Task description: Reproduce all of the data exactly. Images are not to appear in the reply.

Raw data:

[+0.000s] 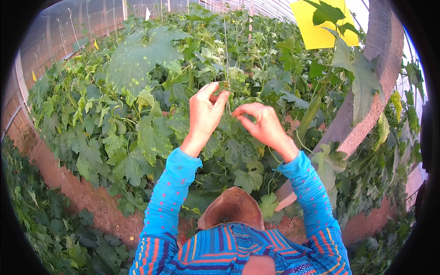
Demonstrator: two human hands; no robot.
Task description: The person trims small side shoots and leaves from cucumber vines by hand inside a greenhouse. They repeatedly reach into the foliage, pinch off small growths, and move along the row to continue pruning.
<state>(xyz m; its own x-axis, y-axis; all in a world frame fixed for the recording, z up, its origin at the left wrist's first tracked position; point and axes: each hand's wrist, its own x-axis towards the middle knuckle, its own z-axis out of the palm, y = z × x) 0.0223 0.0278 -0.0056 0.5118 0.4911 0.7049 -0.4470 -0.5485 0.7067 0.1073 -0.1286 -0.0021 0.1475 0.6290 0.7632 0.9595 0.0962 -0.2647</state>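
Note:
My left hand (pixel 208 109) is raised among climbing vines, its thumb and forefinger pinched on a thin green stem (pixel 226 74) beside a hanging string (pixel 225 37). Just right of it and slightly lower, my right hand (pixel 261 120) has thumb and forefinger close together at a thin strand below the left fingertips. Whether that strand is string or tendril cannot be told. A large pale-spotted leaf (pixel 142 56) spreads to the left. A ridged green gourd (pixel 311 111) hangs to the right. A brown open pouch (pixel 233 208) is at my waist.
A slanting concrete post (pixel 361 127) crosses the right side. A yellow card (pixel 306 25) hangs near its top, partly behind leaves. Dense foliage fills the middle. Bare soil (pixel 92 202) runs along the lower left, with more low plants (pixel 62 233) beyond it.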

Your response:
[+0.000s] 
Demonstrator: two human hands; no robot.
Task description: The person trims small side shoots and leaves from cucumber vines by hand inside a greenhouse. They repeatedly reach into the foliage, pinch off small growths, and move along the row to continue pruning.
<state>(xyz m; its own x-axis, y-axis; all in a world frame fixed for the recording, z up, its origin at the left wrist's first tracked position; point and axes: each hand's wrist, its own x-axis towards the middle knuckle, its own z-axis out of the palm, y = z × x) 0.0223 0.0278 -0.0056 0.5118 0.4911 0.7049 -0.4470 -0.5485 0.7067 0.1073 -0.1286 -0.0021 0.1475 0.6290 0.7632 0.9595 0.0962 -0.2647</state>
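Note:
My left hand (pixel 208 109) is raised among climbing vines, its thumb and forefinger pinched on a thin green stem (pixel 226 74) beside a hanging string (pixel 225 37). Just right of it and slightly lower, my right hand (pixel 261 120) has thumb and forefinger close together at a thin strand below the left fingertips. Whether that strand is string or tendril cannot be told. A large pale-spotted leaf (pixel 142 56) spreads to the left. A ridged green gourd (pixel 311 111) hangs to the right. A brown open pouch (pixel 233 208) is at my waist.
A slanting concrete post (pixel 361 127) crosses the right side. A yellow card (pixel 306 25) hangs near its top, partly behind leaves. Dense foliage fills the middle. Bare soil (pixel 92 202) runs along the lower left, with more low plants (pixel 62 233) beyond it.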

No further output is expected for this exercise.